At a glance:
Many long-read HLA typing quote requests stall for one simple reason: the service team can't confirm feasibility until they understand what sample you actually have, whether genomic DNA is already extracted, and how many samples you plan to submit.
Direct answer (read this first): the most straightforward input for long-read HLA typing is high-quality extracted genomic DNA. However, whole blood, cell pellets (including T cells), tissue-derived samples, frozen organoid pellets, and even FFPE blocks may be considered—but they usually require a feasibility review to decide (1) whether DNA extraction is needed and can be performed, and (2) whether the resulting DNA integrity is likely to support the requested HLA loci and resolution.

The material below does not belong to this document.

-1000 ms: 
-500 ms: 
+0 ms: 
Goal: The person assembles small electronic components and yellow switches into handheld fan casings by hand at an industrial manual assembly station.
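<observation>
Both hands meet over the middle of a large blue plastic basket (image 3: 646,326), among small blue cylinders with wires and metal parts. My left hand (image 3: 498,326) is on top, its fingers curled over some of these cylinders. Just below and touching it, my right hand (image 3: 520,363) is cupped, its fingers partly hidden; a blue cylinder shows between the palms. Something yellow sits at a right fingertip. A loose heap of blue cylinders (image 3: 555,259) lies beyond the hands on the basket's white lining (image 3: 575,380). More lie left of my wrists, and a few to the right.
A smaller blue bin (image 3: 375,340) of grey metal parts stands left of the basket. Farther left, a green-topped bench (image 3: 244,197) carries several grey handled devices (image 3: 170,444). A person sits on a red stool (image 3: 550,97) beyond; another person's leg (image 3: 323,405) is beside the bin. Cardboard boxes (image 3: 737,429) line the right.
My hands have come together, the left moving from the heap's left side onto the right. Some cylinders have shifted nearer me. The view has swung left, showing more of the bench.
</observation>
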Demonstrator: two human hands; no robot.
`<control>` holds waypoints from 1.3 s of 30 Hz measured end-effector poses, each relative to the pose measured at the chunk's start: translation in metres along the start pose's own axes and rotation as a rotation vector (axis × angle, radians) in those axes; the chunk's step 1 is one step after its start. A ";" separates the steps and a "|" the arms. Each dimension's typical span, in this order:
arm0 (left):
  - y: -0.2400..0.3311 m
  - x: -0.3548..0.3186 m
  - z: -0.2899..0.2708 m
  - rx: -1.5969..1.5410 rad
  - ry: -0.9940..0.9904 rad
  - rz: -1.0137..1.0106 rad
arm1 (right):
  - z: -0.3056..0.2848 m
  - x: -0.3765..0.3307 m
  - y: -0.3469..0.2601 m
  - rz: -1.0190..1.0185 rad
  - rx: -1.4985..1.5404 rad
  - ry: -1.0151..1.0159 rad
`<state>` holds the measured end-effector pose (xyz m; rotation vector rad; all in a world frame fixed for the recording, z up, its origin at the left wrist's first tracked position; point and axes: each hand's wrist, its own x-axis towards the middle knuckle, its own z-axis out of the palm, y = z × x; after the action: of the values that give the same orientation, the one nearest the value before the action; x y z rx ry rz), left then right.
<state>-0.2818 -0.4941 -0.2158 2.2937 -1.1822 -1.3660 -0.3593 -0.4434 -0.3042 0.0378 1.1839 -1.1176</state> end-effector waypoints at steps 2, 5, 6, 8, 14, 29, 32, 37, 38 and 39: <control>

If you want a fast, actionable quote, send: sample type, sample number, requested HLA loci, desired resolution, DNA availability, and extraction needs—plus any DNA QC you already have.
Answer: Yes—multiple sample types can be considered, but they're not equally "quote-ready." Extracted genomic DNA is usually the clearest starting point because it reduces uncertainty around extraction yield and integrity. Whole blood, tissues, cell pellets, and organoid pellets can also work if DNA extraction is planned and the integrity supports long-read sequencing. FFPE blocks are the highest-risk category because fixation commonly fragments and chemically modifies DNA, and long-read workflows are particularly sensitive to that damage.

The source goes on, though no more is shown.